A proud king hears in the church that God is throwing the mighty off the throne, and he has that wiped out of all books. When he is bathing once, an angel takes his form instead of him. The barber throws the king out, everyone laughs at the naked man. Only his present clothes him and leads him to the throne. The king repents and the angel gives him his shape again.

origin

Bechstein names the source, an “old German poem” from the 14th century in Laßberg's Liedersaal . Mentioned Bible phrase "Deposuit potentes de sede et exaltavit humiles" (He pushes the mighty from their chairs and raises the poor) is in the Magnificat ( Lk 1.52  EU ).
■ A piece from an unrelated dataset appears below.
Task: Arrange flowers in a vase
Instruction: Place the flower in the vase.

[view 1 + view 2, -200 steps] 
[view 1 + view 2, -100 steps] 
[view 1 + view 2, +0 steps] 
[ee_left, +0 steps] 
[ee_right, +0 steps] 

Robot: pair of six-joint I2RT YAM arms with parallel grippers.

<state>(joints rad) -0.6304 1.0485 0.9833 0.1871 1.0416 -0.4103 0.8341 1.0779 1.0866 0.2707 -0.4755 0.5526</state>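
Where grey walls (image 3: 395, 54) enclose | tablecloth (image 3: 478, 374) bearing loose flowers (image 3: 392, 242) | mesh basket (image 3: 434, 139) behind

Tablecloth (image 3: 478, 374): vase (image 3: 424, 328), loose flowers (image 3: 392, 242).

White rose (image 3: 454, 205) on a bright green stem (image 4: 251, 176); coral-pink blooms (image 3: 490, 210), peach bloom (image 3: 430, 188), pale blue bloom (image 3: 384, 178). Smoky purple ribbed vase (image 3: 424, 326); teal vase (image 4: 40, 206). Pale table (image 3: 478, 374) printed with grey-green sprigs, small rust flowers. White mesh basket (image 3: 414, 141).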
The presenter is the Good Samaritan . The fairy tale is thematically similar to Andersen's The Emperor's New Clothes .

literature

  • Hans-Jörg Uther (Ed.): Ludwig Bechstein. Storybook. After the edition of 1857, text-critically revised and indexed. Diederichs, Munich 1997, ISBN 3-424-01372-2 , pp. 161-166, 386-387.

Web links

Individual evidence

  1. ^ Hans-Jörg Uther (Ed.): Ludwig Bechstein. Storybook. After the edition of 1857, text-critically revised and indexed. Diederichs, Munich 1997, ISBN 3-424-01372-2 , pp. 386-387.